In popular culture, scientific discovery is often portrayed in “Eureka!” moments of sudden realization: a lightbulb moment, coming sometimes by accident. But in real life—and in Penn Medicine’s rich history as a scientific innovator for more than 250 years—scientific breakthroughs can never truly be distilled down to a single, “ah-ha” moment. They’re the result of years of hard work, perseverance, and determination to keep going, despite repeated, often discouraging, barriers and setbacks.
The four Perelman School of Medicine Breakthrough Prize recipients were honored on Feb. 13, when a new large-scale installation was unveiled in the lobby of the Biomedical Research Building to celebrate each laurate and their life-changing discoveries. During a panel discussion, the honorees shared how a clear purpose, dogged determination, and a good sense of humor enabled their momentum forward.
“Research is [like taking], four, or six, or eight steps back, and then a little stumble forward,” said Drew Weissman, the Roberts Family Professor of Vaccine Research. “You keep doing that over and over and somehow, rarely, you can get to the top of the step.”
For Weissman and his research partner, Katalin Karikó, an adjunct professor of neurosurgery, that persistence—documented in thousands of news stories across the globe—led to the mRNA technology that enabled two lifesaving COVID-19 vaccines, earning the duo numerous accolades, including the highest scientific honor, the 2023 Nobel Prize in Medicine.
Weissman and Karikó were also the 2022 recipients of the Breakthrough Prize in Life Sciences, the world’s largest science awards, popularly known as the “Oscars of Science.” Founded in 2012 by a group of web and tech luminaries including Google co-founder Sergey Brin and Meta CEO Mark Zuckerberg, the Breakthrough Prizes recognize “the world’s top scientists working in the fundamental sciences—the disciplines that ask the biggest questions and find the deepest explanations.” With six total winners, including four from the Perelman School of Medicine (PSOM), Penn stands alongside Harvard and MIT as the institutions whose researchers have been honored with the most Breakthrough Prizes.
Virginia M.-Y. Lee, Ph.D., the John H. Ware 3rd Professor in Alzheimer’s Research, was awarded the Prize in 2020 for discovering how different forms of misfolded proteins can move from cell to cell and lead to neurodegenerative disease progression. Carl June, the Richard W. Vague Professor in Immunotherapy, is the most recent recipient and will be recognized at a star-studded red-carpet event in April for pioneering the development of CAR T cell therapy, which programs patients’ own immune cells to fight their cancer. Physicists Charles Kane and Eugene Mele of the School of Arts & Sciences were named winners of the 2019 Prize in Fundamental Physics “for new ideas about topology and symmetry in physics, leading to the prediction of a new class of materials that conduct electricity only on their surface.”
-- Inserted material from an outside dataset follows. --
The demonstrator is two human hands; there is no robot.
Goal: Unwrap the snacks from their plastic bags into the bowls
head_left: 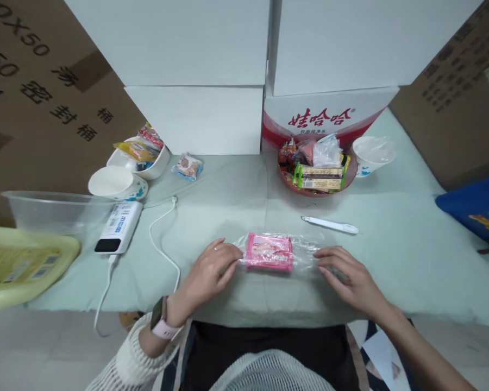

None of the Breakthrough Prize recipients claim a straightforward path to success or a singular moment of brilliance that made the world sit up and take notice. In fact, many have doubted their ideas, which together now make up some of medicine’s most transformative advances in history. And while they’re able to laugh with ease about their early days now, their willingness to transparently acknowledge the hardships and struggles that go into making truly world-changing scientific discoveries offers realistic, not rose-colored, inspiration for the next generation of scientists.